Xperf is a powerful (and free) Windows profiler that provides amazing insights into what is constraining the performance of Windows programs. Xperf includes a sampling profiler and a very capable viewer of the sampled call stacks (see below for UIforETW instructions).
Good news! As of summer 2016 WPA includes the ability to display flame graphs natively! This is far more flexible and faster than the cumbersome export/generate process discussed here. See this article for details, and stop reading this article.
However the numerical and text-based nature of the xperf stack viewer is sometimes not ideal. Sometimes a graphical summary would be better. In this post I show how to create Flame Graphs (like the one to the right) that graphically visualize xperf sampling data.
The normal way to explore the sampling data in an xperf capture is to use a summary table with the Stack column to the left of the orange grouping bar. This makes it easy to drill down along the hottest stack.
(See my article “Xperf for Excess CPU Consumption: WPA edition” for details.)
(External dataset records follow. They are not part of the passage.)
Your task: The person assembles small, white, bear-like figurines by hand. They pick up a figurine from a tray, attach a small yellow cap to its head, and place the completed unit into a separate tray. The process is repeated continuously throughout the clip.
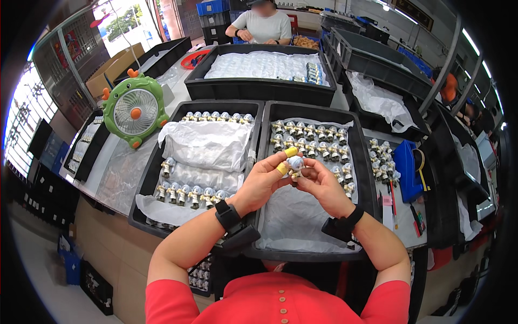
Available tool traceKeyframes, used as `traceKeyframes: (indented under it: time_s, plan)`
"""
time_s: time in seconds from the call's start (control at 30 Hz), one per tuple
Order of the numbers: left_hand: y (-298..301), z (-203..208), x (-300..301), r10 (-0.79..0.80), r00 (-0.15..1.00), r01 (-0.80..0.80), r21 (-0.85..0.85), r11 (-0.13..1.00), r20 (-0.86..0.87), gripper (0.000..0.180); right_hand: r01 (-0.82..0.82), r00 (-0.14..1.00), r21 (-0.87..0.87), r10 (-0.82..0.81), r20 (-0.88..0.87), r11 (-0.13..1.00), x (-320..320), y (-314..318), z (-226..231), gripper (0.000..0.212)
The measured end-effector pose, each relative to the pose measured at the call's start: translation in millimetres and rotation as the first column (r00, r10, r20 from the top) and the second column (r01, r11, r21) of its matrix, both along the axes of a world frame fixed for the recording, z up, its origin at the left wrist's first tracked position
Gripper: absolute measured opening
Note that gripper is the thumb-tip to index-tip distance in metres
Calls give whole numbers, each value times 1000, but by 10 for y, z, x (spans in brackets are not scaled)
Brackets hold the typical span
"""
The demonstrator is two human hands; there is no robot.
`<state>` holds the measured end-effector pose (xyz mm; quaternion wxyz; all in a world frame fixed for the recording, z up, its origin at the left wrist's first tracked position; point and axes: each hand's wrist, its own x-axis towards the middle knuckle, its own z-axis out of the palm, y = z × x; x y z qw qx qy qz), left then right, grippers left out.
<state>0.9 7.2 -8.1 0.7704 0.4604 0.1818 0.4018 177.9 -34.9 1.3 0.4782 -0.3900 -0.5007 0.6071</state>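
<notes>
A small figurine (294, 163) with pale blue hair and a white and gold body is held up over the right-hand black tray (353, 135). My left hand (265, 181) pinches it from the left, with yellow covers on two fingertips. From the right, my right hand (322, 186) grips the same figurine between thumb and fingers. Beyond and beside my hands, rows of like figurines (310, 147) lie on white paper in that tray. The left-hand black tray (178, 114) holds more rows, partly under paper sheets.
A green fan (135, 110) stands at the left. Behind the trays sits a larger black tray (259, 89) lined with wrap. To the right are loose figurines (382, 159), a blue bin (408, 170) and pens (416, 220). Across the table, a person (263, 27) works.
</notes>
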Motion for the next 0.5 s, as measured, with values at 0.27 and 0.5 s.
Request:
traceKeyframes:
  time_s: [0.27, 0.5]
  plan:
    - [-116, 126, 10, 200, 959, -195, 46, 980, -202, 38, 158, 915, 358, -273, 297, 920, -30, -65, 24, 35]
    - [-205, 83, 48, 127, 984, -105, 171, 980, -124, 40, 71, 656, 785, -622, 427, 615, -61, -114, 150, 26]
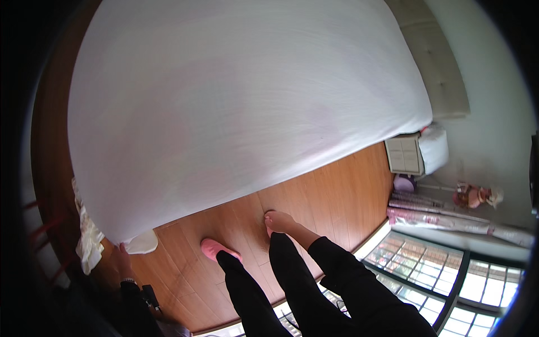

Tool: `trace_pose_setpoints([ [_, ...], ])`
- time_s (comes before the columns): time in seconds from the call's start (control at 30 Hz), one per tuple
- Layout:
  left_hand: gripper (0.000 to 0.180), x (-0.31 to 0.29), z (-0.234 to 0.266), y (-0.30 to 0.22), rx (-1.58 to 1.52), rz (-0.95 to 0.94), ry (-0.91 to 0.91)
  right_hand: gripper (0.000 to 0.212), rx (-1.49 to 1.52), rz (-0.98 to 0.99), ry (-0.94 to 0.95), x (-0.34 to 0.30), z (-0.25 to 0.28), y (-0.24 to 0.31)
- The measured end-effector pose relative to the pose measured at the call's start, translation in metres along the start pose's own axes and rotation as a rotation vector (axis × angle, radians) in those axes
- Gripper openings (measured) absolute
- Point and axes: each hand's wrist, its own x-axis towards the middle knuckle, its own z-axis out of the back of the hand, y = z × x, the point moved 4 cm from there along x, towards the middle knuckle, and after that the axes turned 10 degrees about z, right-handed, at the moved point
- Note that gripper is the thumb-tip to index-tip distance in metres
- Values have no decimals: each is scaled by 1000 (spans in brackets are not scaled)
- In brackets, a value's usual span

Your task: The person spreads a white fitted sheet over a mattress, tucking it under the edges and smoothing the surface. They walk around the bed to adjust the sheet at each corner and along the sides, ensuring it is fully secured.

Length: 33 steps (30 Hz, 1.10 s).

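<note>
A bed under a smooth white sheet fills most of the view. My left hand, in a black sleeve with a wristband, grips the sheet's corner at the bed's near left end. My right hand hangs low over the wooden floor, just short of the bed's edge, fingers curled with nothing in them. My legs are in black trousers, and a pink slipper shows on one foot. The other foot is hidden.
A white nightstand stands by the padded headboard at the right. Beyond it lie a purple object, a doll and long patterned rolls along a glazed window. Cream cloth hangs at the bed's left.
</note>
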Motion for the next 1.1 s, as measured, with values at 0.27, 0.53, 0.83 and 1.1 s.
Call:
trace_pose_setpoints([
  [0.27,36,40,-9,3,-362,-325,-76,35,956,-264,-695,16,24,-60],
  [0.53,54,-79,157,-120,-515,-411,-873,52,301,-142,-1221,-29,98,-19],
  [0.83,55,-90,160,-230,-234,-785,-728,64,273,693,-736,31,132,199],
  [1.1,40,-17,146,-33,8,-46,-401,61,270,687,-801,-36,108,151],
])
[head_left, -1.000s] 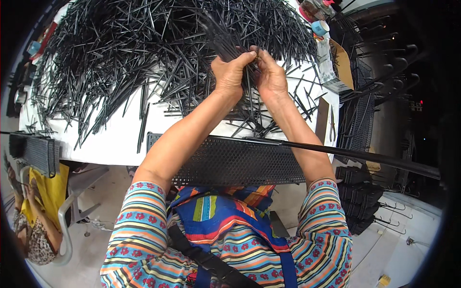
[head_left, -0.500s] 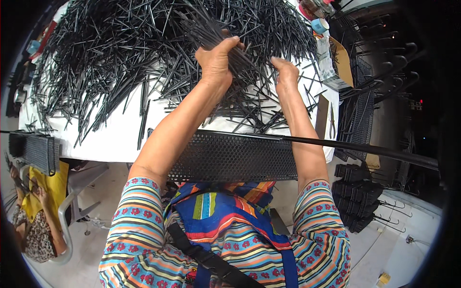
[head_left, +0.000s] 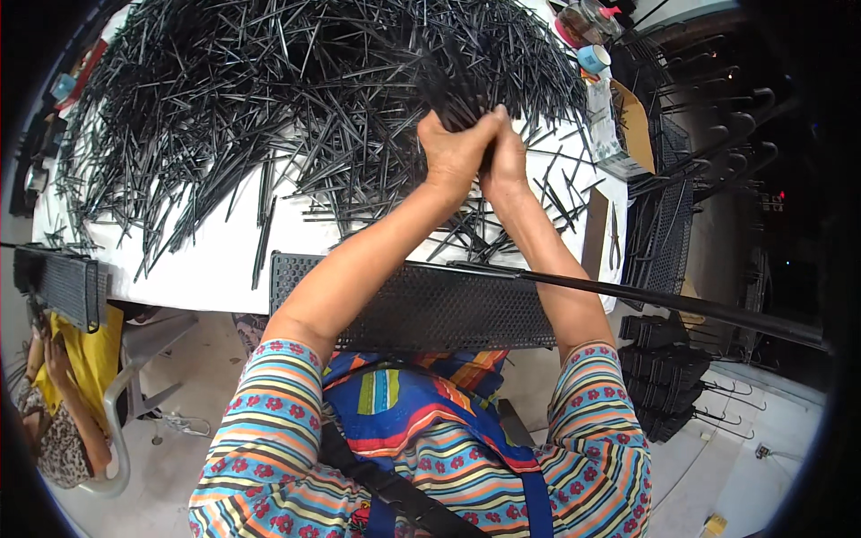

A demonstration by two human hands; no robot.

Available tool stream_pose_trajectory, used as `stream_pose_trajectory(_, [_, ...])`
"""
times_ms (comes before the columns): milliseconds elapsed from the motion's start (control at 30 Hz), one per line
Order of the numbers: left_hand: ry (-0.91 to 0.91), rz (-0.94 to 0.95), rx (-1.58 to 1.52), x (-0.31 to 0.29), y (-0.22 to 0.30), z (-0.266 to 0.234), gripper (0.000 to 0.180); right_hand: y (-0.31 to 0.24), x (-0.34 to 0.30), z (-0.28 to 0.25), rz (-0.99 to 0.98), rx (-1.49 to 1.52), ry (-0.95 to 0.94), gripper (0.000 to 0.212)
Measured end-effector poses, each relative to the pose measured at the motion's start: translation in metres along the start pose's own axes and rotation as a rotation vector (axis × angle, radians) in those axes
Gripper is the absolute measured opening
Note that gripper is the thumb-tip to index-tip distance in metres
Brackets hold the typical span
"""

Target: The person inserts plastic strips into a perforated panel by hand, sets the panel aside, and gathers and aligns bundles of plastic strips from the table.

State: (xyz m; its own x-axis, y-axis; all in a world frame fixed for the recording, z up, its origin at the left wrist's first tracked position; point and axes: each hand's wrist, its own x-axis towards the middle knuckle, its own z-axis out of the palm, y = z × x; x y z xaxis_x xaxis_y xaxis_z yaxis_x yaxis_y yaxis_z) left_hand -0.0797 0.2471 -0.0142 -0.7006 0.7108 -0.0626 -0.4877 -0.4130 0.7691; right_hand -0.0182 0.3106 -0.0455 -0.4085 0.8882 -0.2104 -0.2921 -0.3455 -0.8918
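A: Where is the bundle point(head_left: 459, 103) of thin black sticks?

B: Over the middle of the counter point(head_left: 202, 264), in the left hand point(head_left: 451, 154). Thumb and fingers are clamped around its lower part; the upper ends fan away, smeared by blur.

A: And the right hand point(head_left: 508, 163)?

B: Upright, touching the left hand near the thumb. Its fingers are mostly turned from view, so I can't fairly tell whether they grip anything.

A: What's beneath?

B: A tangled pile point(head_left: 215, 99) of straight, narrow, faintly glossy sticks, dense toward the counter's far edge and thinning to strays on its smooth white surface.

A: Along the edges?

B: At the near edge, a long black panel point(head_left: 430, 309) punched with small round holes. By the right edge, slim pliers point(head_left: 614, 238) beside a flat dark strip point(head_left: 594, 231); farther up, an open cardboard box point(head_left: 635, 130) and a round pale-blue cup point(head_left: 592, 60).
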Motion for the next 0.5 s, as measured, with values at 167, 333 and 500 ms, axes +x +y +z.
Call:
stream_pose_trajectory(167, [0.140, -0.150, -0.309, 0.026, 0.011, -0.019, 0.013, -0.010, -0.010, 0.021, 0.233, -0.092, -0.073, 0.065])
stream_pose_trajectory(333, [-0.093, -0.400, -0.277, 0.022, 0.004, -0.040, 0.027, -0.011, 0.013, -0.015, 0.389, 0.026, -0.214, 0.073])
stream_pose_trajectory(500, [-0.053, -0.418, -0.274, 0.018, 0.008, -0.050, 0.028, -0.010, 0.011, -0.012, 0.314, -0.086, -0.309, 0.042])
In the screenshot below, showing Visual Studio Single Step performance problems, we can see the call stacks which account for the majority of the CPU time:
Unfortunately, while this does nicely highlight the stack which is the largest contributor to CPU consumption, the main highlighted stack only contains 27 samples out of a total of 637 on this thread. The siblings contribute another 23 samples, but it’s still hard to see the big picture. Such is the nature of displaying data primarily through text and numbers.
Flame Graphs are an alternate way of displaying call stacks, popularized by Brendan Gregg on his blog, in posts such as this one.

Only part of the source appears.